What you should do> Write out again, exactly, the lines below starting at the one with "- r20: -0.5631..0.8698" and ending at the one with "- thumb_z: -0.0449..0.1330".

Input START

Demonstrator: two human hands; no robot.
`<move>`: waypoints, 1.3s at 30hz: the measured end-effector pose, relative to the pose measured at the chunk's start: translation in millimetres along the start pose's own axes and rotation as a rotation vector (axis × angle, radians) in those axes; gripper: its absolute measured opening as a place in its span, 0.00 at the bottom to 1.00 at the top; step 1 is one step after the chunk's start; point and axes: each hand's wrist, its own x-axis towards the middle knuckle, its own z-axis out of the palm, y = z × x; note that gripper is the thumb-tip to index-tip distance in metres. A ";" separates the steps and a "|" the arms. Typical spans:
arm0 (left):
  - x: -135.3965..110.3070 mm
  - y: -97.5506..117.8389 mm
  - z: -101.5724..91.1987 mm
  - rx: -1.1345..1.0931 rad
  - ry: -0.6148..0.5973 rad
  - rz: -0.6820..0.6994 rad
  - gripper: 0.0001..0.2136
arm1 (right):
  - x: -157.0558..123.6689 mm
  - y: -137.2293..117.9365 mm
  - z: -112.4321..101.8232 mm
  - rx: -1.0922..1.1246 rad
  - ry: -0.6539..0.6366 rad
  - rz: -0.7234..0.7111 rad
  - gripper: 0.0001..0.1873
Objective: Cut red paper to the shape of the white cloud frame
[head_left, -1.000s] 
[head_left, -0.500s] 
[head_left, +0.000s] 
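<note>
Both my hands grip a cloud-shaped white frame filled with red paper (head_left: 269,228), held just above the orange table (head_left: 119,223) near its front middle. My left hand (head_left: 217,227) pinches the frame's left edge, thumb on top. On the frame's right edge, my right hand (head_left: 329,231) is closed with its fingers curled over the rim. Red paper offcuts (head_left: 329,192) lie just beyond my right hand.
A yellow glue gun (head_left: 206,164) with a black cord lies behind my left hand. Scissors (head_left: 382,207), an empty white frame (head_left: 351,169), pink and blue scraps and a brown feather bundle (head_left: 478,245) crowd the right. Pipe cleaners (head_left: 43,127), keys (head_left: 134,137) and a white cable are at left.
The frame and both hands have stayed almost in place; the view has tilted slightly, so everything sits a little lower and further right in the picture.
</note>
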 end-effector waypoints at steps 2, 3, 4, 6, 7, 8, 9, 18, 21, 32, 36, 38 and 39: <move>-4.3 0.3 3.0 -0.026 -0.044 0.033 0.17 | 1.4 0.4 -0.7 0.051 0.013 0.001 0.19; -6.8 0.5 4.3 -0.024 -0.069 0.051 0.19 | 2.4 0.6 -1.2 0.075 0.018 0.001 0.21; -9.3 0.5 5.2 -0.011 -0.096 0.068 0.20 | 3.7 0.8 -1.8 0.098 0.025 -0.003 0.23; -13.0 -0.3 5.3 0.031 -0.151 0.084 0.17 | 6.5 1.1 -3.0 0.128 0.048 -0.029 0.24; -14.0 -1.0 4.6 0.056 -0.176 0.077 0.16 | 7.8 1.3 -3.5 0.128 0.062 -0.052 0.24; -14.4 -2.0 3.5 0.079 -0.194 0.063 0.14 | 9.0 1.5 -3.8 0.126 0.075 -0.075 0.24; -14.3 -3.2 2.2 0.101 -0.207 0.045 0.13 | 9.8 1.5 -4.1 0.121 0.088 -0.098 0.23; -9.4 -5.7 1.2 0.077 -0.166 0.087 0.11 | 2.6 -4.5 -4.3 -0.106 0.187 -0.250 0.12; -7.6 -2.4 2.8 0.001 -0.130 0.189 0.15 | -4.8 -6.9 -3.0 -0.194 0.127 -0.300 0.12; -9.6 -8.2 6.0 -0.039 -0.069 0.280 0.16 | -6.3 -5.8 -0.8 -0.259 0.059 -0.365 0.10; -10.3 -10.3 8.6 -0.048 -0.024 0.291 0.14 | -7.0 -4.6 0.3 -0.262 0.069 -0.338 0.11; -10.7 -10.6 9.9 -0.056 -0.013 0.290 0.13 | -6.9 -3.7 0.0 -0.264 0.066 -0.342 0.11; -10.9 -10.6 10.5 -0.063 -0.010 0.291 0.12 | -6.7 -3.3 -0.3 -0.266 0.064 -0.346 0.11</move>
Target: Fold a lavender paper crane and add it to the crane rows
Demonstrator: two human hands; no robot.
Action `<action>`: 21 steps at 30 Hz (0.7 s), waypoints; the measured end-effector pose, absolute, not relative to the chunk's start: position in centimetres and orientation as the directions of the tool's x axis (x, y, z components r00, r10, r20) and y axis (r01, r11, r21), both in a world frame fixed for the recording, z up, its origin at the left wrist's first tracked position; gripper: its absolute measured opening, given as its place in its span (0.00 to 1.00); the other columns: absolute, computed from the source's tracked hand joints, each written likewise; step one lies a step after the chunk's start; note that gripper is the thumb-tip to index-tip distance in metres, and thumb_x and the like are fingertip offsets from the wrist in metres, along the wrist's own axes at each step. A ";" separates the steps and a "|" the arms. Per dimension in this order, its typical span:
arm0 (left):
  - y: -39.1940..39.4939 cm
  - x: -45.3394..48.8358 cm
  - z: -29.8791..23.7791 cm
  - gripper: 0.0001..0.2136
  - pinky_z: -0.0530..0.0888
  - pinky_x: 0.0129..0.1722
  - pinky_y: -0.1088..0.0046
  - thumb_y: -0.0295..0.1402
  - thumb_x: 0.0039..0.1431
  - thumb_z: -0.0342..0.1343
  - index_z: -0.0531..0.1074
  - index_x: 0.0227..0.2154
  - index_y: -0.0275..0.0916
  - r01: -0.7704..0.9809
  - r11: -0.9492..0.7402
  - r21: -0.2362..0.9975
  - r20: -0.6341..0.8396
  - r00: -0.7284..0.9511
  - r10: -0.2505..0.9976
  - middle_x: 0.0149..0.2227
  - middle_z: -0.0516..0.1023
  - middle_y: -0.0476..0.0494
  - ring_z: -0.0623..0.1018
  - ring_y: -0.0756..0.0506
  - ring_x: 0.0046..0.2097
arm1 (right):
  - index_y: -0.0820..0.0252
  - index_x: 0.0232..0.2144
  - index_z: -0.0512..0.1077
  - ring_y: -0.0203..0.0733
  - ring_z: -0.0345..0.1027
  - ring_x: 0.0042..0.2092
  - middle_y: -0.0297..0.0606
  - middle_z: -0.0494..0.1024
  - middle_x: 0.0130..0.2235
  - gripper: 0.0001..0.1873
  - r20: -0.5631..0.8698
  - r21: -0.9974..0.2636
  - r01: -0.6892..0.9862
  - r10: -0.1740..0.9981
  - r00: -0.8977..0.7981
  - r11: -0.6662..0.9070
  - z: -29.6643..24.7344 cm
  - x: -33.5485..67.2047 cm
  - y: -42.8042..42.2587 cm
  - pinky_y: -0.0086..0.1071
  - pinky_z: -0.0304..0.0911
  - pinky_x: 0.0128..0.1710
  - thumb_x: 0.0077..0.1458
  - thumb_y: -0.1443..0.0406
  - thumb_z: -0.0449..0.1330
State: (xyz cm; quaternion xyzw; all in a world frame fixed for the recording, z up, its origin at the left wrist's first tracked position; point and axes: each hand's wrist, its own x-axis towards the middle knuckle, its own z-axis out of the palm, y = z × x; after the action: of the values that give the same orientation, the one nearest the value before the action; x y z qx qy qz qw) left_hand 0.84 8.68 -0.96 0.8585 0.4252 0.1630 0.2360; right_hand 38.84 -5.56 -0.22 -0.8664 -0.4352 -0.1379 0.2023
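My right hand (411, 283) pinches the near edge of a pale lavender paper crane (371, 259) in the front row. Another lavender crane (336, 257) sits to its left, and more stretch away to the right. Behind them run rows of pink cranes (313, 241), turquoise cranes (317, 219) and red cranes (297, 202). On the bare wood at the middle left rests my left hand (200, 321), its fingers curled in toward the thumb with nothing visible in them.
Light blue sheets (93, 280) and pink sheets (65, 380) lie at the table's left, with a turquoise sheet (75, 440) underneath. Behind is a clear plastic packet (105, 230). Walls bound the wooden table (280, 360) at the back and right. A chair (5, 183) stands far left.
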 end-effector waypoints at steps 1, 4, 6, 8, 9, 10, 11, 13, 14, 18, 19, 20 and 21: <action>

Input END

Written response>
  - r20: -0.5631..0.8698
  - r21: -0.9974..0.2636
  - r01: -0.6892..0.9862
  - r10: -0.1740..0.9981
  - r00: -0.8977..0.7981
  - r11: -0.6662..0.9070
  - z: -29.6643..24.7344 cm
  - x: -33.5485..67.2047 cm
  - y: -42.8042..42.2587 cm
  - pinky_y: -0.0086..0.1071
  - pinky_z: -0.0304..0.0911
  - pinky_x: 0.0128..0.1710
  - thumb_x: 0.0077..0.1458
  - thumb_y: -0.1443..0.0406
  - thumb_z: -0.0449..0.1330

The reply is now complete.